» Description of the task
Every line from the line containing "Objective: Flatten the" through the final line below must be returned exactly, and no other line.

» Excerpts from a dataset
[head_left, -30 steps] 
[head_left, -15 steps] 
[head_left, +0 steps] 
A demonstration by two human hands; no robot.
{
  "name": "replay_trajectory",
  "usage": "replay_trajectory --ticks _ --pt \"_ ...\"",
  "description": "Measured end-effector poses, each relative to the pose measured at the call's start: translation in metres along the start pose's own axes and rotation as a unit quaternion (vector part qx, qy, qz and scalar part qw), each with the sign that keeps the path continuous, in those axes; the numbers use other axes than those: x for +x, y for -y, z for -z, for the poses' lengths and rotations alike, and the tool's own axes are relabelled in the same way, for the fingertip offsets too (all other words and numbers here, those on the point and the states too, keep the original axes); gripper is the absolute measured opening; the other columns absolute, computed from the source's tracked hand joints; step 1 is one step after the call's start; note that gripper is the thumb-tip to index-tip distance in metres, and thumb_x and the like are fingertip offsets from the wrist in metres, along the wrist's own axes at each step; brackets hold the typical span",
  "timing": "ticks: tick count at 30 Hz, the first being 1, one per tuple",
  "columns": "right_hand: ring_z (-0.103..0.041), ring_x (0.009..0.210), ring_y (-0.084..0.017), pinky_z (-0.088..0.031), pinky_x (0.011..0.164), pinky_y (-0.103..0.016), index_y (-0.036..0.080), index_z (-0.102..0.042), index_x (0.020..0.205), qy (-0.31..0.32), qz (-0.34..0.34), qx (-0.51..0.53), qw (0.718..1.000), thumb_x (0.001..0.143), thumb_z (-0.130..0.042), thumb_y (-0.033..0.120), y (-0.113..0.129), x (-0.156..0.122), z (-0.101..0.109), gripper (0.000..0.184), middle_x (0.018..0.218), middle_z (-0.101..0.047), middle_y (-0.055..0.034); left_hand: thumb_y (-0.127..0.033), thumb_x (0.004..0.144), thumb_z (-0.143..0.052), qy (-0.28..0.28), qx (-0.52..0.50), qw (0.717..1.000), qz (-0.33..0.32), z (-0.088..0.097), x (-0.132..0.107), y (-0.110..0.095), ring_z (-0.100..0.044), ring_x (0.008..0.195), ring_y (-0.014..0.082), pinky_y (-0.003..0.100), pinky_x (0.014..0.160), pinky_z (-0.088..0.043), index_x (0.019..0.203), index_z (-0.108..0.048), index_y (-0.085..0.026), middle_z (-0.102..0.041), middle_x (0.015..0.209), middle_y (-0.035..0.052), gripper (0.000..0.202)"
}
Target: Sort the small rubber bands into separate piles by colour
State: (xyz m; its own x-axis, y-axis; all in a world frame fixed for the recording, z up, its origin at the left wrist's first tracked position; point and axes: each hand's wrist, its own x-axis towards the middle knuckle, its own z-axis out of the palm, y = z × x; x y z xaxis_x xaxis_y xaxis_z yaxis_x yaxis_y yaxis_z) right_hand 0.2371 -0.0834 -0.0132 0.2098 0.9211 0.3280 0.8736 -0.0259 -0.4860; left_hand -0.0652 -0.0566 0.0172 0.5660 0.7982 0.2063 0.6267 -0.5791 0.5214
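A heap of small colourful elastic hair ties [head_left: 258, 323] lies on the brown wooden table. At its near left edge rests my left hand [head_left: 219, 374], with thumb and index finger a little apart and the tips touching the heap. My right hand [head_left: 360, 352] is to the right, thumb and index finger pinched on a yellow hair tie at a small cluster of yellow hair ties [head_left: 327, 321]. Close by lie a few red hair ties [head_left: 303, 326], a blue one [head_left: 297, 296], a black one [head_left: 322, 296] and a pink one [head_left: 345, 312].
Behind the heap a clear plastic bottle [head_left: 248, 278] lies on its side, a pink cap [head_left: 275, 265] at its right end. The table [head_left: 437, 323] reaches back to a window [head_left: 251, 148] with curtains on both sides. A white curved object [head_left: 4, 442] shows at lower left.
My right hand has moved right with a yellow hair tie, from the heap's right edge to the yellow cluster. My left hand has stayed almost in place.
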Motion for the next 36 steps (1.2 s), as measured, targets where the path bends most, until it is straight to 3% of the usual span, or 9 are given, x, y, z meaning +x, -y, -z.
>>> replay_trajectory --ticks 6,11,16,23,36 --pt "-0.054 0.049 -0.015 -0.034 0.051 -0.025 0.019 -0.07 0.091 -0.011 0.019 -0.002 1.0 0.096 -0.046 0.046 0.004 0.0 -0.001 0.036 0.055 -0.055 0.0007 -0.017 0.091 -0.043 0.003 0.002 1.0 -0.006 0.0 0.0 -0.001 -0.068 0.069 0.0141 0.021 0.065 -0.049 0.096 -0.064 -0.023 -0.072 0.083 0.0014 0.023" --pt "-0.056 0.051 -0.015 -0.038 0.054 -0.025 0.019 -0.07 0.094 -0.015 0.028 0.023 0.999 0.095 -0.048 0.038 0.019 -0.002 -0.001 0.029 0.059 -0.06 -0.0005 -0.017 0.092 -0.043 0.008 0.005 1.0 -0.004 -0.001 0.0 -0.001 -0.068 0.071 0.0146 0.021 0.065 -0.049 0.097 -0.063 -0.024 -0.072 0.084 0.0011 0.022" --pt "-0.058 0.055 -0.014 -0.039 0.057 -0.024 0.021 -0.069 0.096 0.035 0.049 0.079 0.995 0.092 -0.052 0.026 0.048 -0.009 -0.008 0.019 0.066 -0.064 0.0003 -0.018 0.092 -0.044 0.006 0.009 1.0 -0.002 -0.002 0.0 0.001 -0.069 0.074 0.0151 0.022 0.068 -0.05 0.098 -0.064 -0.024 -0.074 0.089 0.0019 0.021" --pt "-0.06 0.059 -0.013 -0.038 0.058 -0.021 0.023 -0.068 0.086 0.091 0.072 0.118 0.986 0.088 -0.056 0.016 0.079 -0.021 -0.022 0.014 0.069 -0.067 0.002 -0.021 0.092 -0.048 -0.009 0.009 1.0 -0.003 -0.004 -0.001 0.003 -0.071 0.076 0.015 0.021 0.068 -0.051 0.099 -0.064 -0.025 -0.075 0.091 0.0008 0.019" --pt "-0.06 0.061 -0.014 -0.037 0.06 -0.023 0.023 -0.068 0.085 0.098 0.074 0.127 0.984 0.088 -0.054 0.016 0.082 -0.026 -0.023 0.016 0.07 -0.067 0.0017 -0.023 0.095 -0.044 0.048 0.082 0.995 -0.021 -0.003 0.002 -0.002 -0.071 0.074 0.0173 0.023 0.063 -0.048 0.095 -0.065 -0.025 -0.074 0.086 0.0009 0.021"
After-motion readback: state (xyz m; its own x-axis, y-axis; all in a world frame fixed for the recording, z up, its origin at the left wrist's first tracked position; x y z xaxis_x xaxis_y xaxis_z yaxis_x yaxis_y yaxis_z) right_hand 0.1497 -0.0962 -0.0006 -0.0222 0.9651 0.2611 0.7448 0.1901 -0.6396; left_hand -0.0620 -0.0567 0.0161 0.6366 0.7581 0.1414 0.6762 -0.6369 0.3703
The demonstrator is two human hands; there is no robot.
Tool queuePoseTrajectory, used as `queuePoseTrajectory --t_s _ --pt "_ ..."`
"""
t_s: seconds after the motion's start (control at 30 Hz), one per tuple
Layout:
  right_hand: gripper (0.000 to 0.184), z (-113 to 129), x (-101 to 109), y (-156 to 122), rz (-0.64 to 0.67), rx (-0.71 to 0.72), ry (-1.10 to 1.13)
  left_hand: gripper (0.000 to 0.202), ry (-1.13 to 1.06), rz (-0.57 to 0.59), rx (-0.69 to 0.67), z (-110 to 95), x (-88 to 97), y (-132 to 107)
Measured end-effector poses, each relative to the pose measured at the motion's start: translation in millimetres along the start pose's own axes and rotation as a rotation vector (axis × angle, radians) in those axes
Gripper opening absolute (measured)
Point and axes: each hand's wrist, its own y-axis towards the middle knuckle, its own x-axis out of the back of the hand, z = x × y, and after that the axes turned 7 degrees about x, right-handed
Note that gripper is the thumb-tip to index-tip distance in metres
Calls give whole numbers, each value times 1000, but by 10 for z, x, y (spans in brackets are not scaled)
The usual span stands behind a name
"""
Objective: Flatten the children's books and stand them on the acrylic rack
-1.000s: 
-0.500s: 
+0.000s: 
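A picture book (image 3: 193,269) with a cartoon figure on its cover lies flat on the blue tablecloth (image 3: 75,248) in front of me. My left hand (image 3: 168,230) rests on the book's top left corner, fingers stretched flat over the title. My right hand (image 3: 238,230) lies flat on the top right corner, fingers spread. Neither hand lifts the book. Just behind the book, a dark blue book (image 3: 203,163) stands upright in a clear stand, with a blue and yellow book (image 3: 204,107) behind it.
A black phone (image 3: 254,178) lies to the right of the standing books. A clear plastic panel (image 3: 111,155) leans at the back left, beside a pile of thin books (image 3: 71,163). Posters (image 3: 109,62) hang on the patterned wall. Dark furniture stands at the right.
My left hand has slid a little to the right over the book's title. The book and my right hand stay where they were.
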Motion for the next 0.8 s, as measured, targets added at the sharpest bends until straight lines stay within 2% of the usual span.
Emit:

» Solution for this exercise
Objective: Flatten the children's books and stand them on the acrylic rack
-1.000s: 
-0.500s: 
+0.000s: 
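A picture book (image 3: 193,269) with a cartoon figure on its cover lies flat on the blue tablecloth (image 3: 75,248) in front of me. My left hand (image 3: 168,230) rests on the book's top left corner, fingers stretched flat over the title. My right hand (image 3: 238,230) lies flat on the top right corner, fingers spread. Neither hand lifts the book. Just behind the book, a dark blue book (image 3: 203,163) stands upright in a clear stand, with a blue and yellow book (image 3: 204,107) behind it.
A black phone (image 3: 254,178) lies to the right of the standing books. A clear plastic panel (image 3: 111,155) leans at the back left, beside a pile of thin books (image 3: 71,163). Posters (image 3: 109,62) hang on the patterned wall. Dark furniture stands at the right.
My left hand has slid a little to the right over the book's title. The book and my right hand stay where they were.
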Motion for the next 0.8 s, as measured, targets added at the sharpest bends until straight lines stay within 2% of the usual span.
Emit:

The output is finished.